Retype each entry below precisely as it reads.

━━━━━━━━━━━━━━━━

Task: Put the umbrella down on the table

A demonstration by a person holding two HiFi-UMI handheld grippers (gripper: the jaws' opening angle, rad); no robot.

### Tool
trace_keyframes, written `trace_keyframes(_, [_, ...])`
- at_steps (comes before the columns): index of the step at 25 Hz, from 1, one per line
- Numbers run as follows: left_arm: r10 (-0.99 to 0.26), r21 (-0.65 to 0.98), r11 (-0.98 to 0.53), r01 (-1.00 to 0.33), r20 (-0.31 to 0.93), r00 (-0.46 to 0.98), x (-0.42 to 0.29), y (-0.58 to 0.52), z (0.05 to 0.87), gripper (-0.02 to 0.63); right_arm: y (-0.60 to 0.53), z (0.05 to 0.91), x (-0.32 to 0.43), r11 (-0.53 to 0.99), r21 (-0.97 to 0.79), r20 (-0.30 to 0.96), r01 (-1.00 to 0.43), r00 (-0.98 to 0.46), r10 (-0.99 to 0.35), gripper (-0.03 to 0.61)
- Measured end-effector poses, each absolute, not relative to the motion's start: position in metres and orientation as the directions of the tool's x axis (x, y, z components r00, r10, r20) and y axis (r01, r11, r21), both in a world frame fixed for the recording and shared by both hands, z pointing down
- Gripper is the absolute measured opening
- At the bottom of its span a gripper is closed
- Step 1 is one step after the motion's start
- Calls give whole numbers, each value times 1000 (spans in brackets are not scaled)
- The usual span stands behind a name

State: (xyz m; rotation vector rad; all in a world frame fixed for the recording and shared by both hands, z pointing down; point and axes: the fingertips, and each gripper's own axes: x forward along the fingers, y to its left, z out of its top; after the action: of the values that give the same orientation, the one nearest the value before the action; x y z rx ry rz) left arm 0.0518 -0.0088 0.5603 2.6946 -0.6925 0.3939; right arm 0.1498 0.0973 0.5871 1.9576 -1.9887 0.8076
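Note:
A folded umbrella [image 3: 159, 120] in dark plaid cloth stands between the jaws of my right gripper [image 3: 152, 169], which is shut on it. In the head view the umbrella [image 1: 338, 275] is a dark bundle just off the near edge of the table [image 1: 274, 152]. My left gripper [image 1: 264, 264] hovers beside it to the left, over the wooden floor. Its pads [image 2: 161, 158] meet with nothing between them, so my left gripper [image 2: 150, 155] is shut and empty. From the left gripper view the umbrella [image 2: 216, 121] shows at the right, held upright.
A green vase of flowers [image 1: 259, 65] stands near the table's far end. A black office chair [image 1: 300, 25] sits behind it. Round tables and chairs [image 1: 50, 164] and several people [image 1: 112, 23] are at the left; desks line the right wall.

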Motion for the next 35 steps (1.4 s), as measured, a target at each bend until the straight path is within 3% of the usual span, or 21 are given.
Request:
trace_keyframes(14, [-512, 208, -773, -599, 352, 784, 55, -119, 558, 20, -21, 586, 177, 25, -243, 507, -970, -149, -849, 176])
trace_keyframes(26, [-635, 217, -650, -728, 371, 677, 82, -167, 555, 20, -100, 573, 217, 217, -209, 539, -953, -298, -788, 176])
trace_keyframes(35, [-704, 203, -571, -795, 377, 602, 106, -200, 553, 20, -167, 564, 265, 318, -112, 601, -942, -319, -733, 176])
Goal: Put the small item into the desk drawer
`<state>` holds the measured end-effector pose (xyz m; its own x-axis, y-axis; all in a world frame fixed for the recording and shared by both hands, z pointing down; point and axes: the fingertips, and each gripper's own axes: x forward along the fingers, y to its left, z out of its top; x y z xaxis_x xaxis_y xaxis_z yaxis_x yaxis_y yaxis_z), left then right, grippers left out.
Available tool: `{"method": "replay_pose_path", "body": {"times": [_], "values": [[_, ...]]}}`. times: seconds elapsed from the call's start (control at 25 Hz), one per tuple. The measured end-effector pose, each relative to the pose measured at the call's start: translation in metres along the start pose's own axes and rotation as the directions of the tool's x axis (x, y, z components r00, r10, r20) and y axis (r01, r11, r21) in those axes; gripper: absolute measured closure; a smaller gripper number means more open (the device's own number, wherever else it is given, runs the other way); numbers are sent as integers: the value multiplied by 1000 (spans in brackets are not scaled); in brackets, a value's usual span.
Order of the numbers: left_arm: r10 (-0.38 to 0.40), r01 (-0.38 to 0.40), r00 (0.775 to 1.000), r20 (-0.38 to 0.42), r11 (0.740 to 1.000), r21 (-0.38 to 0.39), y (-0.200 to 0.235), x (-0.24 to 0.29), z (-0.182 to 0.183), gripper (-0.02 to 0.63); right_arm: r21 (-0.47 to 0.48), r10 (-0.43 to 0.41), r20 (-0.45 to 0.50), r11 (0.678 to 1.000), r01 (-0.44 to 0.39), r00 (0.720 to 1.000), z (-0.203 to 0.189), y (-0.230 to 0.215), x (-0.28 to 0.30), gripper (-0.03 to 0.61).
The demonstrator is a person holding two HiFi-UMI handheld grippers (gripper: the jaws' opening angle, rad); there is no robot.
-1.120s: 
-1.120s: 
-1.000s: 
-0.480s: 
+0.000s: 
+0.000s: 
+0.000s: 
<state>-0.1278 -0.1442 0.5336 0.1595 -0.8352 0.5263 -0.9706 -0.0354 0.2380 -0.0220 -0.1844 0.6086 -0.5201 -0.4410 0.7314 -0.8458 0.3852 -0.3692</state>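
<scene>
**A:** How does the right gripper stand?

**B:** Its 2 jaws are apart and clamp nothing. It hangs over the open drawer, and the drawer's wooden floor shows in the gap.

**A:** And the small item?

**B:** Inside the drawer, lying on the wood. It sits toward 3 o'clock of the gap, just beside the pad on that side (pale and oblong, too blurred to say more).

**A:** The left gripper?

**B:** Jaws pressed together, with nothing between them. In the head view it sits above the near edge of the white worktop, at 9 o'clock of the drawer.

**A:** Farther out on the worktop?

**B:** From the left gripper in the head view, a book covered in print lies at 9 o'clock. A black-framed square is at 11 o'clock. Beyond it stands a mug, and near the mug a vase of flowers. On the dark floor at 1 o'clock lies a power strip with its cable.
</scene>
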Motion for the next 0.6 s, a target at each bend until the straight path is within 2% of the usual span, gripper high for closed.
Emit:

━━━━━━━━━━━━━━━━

▶ [FINISHED TASK]:
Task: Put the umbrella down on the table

A demonstration by a person holding two HiFi-UMI handheld grippers (gripper: the jaws' opening angle, rad); no robot.

### Tool
trace_keyframes, written `trace_keyframes(_, [_, ...])`
- at_steps (comes before the columns): index of the step at 25 Hz, from 1, one per line
- Numbers run as follows: left_arm: r10 (-0.99 to 0.26), r21 (-0.65 to 0.98), r11 (-0.98 to 0.53), r01 (-1.00 to 0.33), r20 (-0.31 to 0.93), r00 (-0.46 to 0.98), x (-0.42 to 0.29), y (-0.58 to 0.52), z (0.05 to 0.87), gripper (-0.02 to 0.63); right_arm: y (-0.60 to 0.53), z (0.05 to 0.91), x (-0.32 to 0.43), r11 (-0.53 to 0.99), r21 (-0.97 to 0.79), r20 (-0.30 to 0.96), r01 (-1.00 to 0.43), r00 (-0.98 to 0.46), r10 (-0.99 to 0.35), gripper (-0.03 to 0.61)
- Measured end-effector poses, each absolute, not relative to the motion's start: position in metres and orientation as the directions of the tool's x axis (x, y, z components r00, r10, r20) and y axis (r01, r11, r21), both in a world frame fixed for the recording and shared by both hands, z pointing down
- Gripper is the absolute measured opening
- At the bottom of its span a gripper is closed
- Step 1 is one step after the motion's start
- Calls give whole numbers, each value times 1000 (spans in brackets are not scaled)
- The usual span stands behind a name

State: (xyz m; rotation vector rad; all in a world frame fixed for the recording and shared by both hands, z pointing down; point and axes: the fingertips, and each gripper's own axes: x forward along the fingers, y to its left, z out of its top; after the action: of the values that give the same orientation, the one nearest the value before the action; x y z rx ry rz) left arm 0.0518 -0.0088 0.5603 2.6946 -0.6925 0.3939; right arm 0.1498 0.0973 0.5871 1.9576 -1.9887 0.8076
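Note:
A folded umbrella [image 3: 159, 120] in dark plaid cloth stands between the jaws of my right gripper [image 3: 152, 169], which is shut on it. In the head view the umbrella [image 1: 338, 275] is a dark bundle just off the near edge of the table [image 1: 274, 152]. My left gripper [image 1: 264, 264] hovers beside it to the left, over the wooden floor. Its pads [image 2: 161, 158] meet with nothing between them, so my left gripper [image 2: 150, 155] is shut and empty. From the left gripper view the umbrella [image 2: 216, 121] shows at the right, held upright.
A green vase of flowers [image 1: 259, 65] stands near the table's far end. A black office chair [image 1: 300, 25] sits behind it. Round tables and chairs [image 1: 50, 164] and several people [image 1: 112, 23] are at the left; desks line the right wall.
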
Motion for the next 35 steps (1.4 s), as measured, a target at each bend until the straight path is within 3% of the usual span, or 21 are given.
Request:
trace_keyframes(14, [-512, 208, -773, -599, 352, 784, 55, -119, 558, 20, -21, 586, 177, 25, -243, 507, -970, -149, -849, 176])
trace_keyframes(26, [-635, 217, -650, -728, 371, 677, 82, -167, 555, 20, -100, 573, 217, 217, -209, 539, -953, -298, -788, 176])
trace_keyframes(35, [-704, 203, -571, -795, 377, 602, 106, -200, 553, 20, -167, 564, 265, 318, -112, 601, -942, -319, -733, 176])
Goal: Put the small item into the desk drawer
`<state>` holds the measured end-effector pose (xyz m; its own x-axis, y-axis; all in a world frame fixed for the recording and shared by both hands, z pointing down; point and axes: the fingertips, and each gripper's own axes: x forward along the fingers, y to its left, z out of its top; x y z xaxis_x xaxis_y xaxis_z yaxis_x yaxis_y yaxis_z), left then right, grippers left out.
Available tool: `{"method": "replay_pose_path", "body": {"times": [_], "values": [[_, ...]]}}`. times: seconds elapsed from the call's start (control at 25 Hz), one per tuple. The measured end-effector pose, each relative to the pose measured at the call's start: translation in metres along the start pose's own axes and rotation as the directions of the tool's x axis (x, y, z components r00, r10, r20) and y axis (r01, r11, r21) in those axes; gripper: absolute measured closure; a smaller gripper number means more open (the device's own number, wherever else it is given, runs the other way); numbers are sent as integers: the value multiplied by 1000 (spans in brackets are not scaled); in brackets, a value's usual span.
Order of the numbers: left_arm: r10 (-0.38 to 0.40), r01 (-0.38 to 0.40), r00 (0.775 to 1.000), r20 (-0.38 to 0.42), r11 (0.740 to 1.000), r21 (-0.38 to 0.39), y (-0.200 to 0.235), x (-0.24 to 0.29), z (-0.182 to 0.183), gripper (-0.02 to 0.63); right_arm: r21 (-0.47 to 0.48), r10 (-0.43 to 0.41), r20 (-0.45 to 0.50), r11 (0.678 to 1.000), r01 (-0.44 to 0.39), r00 (0.720 to 1.000), z (-0.203 to 0.189), y (-0.230 to 0.215), x (-0.28 to 0.30), gripper (-0.03 to 0.61).
The demonstrator is a person holding two HiFi-UMI handheld grippers (gripper: the jaws' opening angle, rad); there is no robot.
-1.120s: 
-1.120s: 
-1.000s: 
-0.480s: 
+0.000s: 
+0.000s: 
+0.000s: 
<state>-0.1278 -0.1442 0.5336 0.1595 -0.8352 0.5263 -0.9706 -0.0354 0.2380 -0.0220 -0.1844 0.6086 -0.5201 -0.4410 0.7314 -0.8458 0.3852 -0.3692</state>
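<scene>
**A:** How does the right gripper stand?

**B:** Its 2 jaws are apart and clamp nothing. It hangs over the open drawer, and the drawer's wooden floor shows in the gap.

**A:** And the small item?

**B:** Inside the drawer, lying on the wood. It sits toward 3 o'clock of the gap, just beside the pad on that side (pale and oblong, too blurred to say more).

**A:** The left gripper?

**B:** Jaws pressed together, with nothing between them. In the head view it sits above the near edge of the white worktop, at 9 o'clock of the drawer.

**A:** Farther out on the worktop?

**B:** From the left gripper in the head view, a book covered in print lies at 9 o'clock. A black-framed square is at 11 o'clock. Beyond it stands a mug, and near the mug a vase of flowers. On the dark floor at 1 o'clock lies a power strip with its cable.
</scene>
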Motion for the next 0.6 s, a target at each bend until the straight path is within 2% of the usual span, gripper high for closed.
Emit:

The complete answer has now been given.